Mères à 50 ans, une réalité de plus en plus fréquente

28/09/2016

Mères à 50 ans, une réalité de plus en plus fréquente

La maternité tardive est une réalité de plus en plus fréquente. Le nombre de femmes qui ont été mères à 45 ans a augmenté de 171 % en seulement dix ans. Bien que cela ne soit pas établi par la loi, les cliniques privées d’assistance médicale à la procréation situent à environ 50 ans l’âge limite pour accéder à un traitement. Le concept même de « maternité tardive » a évolué, et si jusqu’à une époque récente la limite était établie à l'âge de 40 ans, à présent elle est passée à 45.

À ce propos, il existe de multiples débats et perspectives. Les cycles de la vie se sont fortement allongés. Avant, on cessait d’être jeune très tôt et on avait plus d’enfants. Aujourd’hui, on les a d’une façon beaucoup plus responsable et on en prend beaucoup plus soin, ce qui ne peut pas se faire trop tôt ou sans ressources économiques. Par ailleurs, on n’est plus vieux à 60 ans, les tranches d’âge se sont étirées et la maternité est un reflet de cette réalité.

La plupart des femmes qui ont eu des enfants à l’âge de 45 ans ou plus avouent qu’elles auraient aimé être mères avant, mais, pour des raisons professionnelles, personnelles ou des problèmes de fertilité, elles ont retardé leur maternité ou n’ont pas eu d’autres options. Il s'agit, cependant, de femmes autonomes qui se déclarent très satisfaites de l’expérience et qui, même si elles ont envisagé la différence générationnelle, se sentent capables d’exercer la maternité et en jouissent comme d’un cadeau.

Il a toujours existé des femmes qui ont eu des enfants de façon naturelle à des âges avancés, mais les experts rappellent qu’à partir de 35 ans la fécondité de la femme décroît, ainsi que la qualité du sperme masculin, et qu’à partir de 46 ans il est difficile d’obtenir une grossesse avec ses propres ovules, à moins qu’ils aient été congelés à un plus jeune âge.

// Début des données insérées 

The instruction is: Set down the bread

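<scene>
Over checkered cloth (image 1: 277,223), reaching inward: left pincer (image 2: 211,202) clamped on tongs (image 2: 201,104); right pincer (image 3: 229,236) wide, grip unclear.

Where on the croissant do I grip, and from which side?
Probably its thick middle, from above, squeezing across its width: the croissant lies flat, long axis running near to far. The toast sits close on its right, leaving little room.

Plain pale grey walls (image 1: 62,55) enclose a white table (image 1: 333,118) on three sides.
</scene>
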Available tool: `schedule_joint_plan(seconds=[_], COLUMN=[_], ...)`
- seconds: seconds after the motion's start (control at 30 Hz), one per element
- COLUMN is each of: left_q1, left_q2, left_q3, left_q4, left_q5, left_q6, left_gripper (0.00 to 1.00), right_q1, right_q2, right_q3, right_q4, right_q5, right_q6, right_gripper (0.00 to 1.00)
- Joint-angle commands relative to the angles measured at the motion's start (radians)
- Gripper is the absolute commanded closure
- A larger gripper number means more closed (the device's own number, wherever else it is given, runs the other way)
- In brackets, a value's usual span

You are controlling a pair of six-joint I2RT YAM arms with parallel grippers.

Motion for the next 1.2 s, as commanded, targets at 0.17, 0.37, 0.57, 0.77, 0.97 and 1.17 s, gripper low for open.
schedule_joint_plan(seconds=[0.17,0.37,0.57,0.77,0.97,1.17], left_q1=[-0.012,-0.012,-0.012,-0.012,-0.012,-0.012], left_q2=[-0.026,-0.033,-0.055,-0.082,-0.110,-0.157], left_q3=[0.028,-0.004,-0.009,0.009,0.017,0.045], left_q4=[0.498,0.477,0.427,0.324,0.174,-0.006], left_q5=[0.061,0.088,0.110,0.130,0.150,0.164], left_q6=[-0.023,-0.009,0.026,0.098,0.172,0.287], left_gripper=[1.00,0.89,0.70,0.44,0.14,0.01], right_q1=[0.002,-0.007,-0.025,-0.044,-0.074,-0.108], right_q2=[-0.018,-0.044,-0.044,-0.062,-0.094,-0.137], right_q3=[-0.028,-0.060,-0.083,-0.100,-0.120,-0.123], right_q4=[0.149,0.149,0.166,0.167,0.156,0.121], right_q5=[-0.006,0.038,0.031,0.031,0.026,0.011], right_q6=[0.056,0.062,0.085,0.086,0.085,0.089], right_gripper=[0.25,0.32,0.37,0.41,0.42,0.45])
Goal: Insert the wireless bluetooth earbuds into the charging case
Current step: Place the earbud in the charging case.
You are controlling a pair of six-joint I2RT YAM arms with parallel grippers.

« Je ne pense pas qu’il y ait beaucoup de médecins qui soient favorables au fait que ce retard de la maternité s’étende », signale le Dr Alberto Rodríguez Melcón, chef de la section d'obstétrique clinique de Santé de la femme Dexeus. « Nous, nous fixons la limite à 50 ans, compte tenu du cycle reproducteur de la femme, et dans certains cas il est dépassé, mais il faut garder à l’esprit que l’avancement dans l’âge est un continuum ». Et qu’à partir de 45 ans les risques pour la mère se multiplient (prééclampsie, diabète gestationnel, hémorragies pendant la grossesse, retard de croissance fœtales...). Il conclut néanmoins que « lorsque l’on a recours aux techniques d’assistance médicale à la procréation et que la fécondation est pratiquée avec un ovule de donneuse (qui sont des ovules jeunes), on évite les risques embryonnaires mais pas les fœtaux ».